Cisco Plans Additional Mass Layoffs in Second Round This Year

Cisco is set to implement a significant round of layoffs, marking the second wave of job cuts this year as the U.S.-based networking giant shifts its focus toward higher-growth sectors like cybersecurity and AI. According to sources familiar with the situation, the upcoming layoffs may affect a number of employees comparable to or slightly higher than the 4,000 let go in February. The announcement is expected to coincide with the release of the company’s fourth-quarter financial results, possibly as early as Wednesday.

Cisco, headquartered in San Jose, California, had about 84,900 employees as of July 2023, a figure that does not account for the previous layoffs. The company has yet to comment on the anticipated job cuts. Following news of the layoffs, Cisco’s shares dipped nearly 1%, contributing to an overall 9% decline in its stock value this year.

As the largest producer of routers and switches that facilitate internet traffic, Cisco has faced challenges with waning demand and supply-chain issues in its core business. In response, the company has been diversifying its portfolio, including the $28 billion acquisition of cybersecurity firm Splunk, which was completed in March. This strategic move aims to decrease Cisco’s dependence on one-time hardware sales by bolstering its subscription-based services.

Cisco is also integrating AI into its product lineup, with a target of reaching $1 billion in AI-related orders by 2025. In June, the company launched a $1 billion fund to invest in AI startups such as Cohere, Mistral AI, and Scale AI. Over the past several years, Cisco has made 20 AI-focused acquisitions and investments.
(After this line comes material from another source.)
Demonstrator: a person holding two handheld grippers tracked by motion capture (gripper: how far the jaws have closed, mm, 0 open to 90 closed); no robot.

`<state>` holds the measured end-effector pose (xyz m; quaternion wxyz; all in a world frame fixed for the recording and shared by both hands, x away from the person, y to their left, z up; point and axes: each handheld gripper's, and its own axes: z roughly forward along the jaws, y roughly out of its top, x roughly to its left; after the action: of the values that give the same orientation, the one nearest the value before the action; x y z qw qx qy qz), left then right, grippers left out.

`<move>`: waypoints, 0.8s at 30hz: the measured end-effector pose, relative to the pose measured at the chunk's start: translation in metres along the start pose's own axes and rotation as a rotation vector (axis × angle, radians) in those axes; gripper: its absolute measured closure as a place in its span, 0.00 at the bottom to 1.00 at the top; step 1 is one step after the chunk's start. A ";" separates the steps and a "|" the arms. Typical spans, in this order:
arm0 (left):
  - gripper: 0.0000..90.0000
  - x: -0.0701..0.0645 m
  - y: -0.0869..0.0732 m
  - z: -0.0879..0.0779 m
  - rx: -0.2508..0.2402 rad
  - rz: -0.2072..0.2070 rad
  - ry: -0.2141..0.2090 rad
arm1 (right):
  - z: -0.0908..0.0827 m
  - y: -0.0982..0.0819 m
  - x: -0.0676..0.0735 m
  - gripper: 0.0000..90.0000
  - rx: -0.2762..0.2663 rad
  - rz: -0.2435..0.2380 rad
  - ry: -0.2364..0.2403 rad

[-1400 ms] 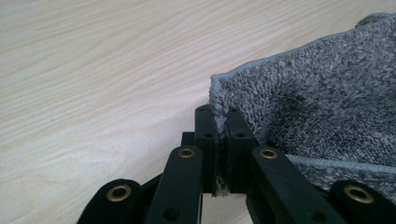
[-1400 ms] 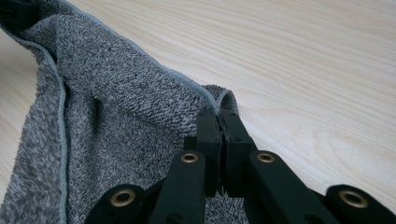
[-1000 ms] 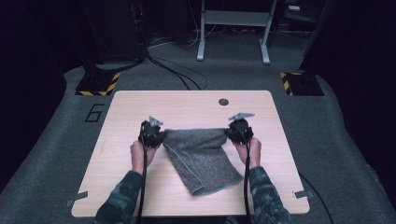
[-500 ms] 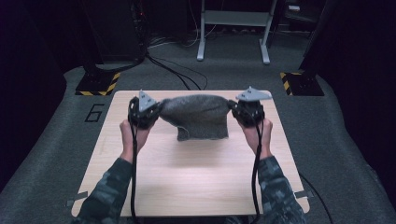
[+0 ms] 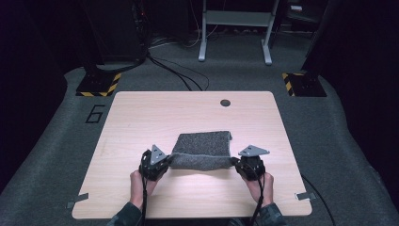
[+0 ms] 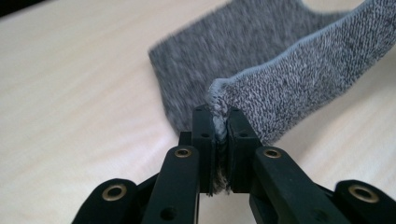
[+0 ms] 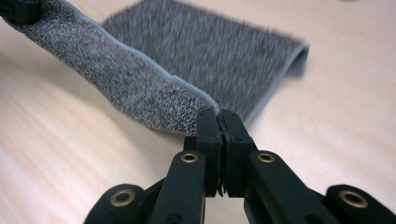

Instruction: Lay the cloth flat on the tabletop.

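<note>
Wooden table [image 5: 141,117] is noted, a small dark hole [image 5: 225,102] set near its far edge. Grey towel [image 5: 202,149] is laid near the table's near edge, centred, its nearer hem lifted. Left gripper [image 6: 219,122] is clamped on the hem's left corner; right gripper [image 7: 218,116] is pinched tight on the right corner.

I see a speckled grey towel [image 5: 203,143] on the pale wood-grain table [image 5: 141,117]. My hand-held grippers' jaws are black; yellow-black hazard stripes [image 5: 113,84] mark the floor.
</note>
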<state>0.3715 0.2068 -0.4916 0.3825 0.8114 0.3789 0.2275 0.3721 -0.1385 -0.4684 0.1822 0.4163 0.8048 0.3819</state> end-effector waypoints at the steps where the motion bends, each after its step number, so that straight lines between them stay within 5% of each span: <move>1: 0.92 -0.001 -0.003 0.000 0.006 -0.011 -0.008 | 0.001 -0.006 0.000 0.97 0.010 0.009 0.002; 12: 0.86 -0.010 -0.028 -0.001 0.062 -0.033 -0.049 | 0.003 -0.035 0.002 0.97 0.063 0.044 -0.002; 24: 0.91 -0.011 -0.032 -0.001 0.082 -0.043 -0.061 | 0.005 -0.041 0.004 0.98 0.090 0.052 -0.004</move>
<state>0.3500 0.2122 -0.5175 0.3654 0.8245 0.3935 0.1786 0.3517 -0.1476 -0.5028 0.1548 0.4458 0.8097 0.3489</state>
The layoffs are part of a broader trend in the tech industry, where companies have been reducing costs to balance the substantial investments made in AI. Since the start of the year, more than 126,000 employees across 393 tech firms have been laid off, according to data from Layoffs.fyi. Earlier in August, chipmaker Intel also announced significant cuts, reducing its workforce by over 15%, or about 17,500 employees, in an effort to stabilize its struggling manufacturing division.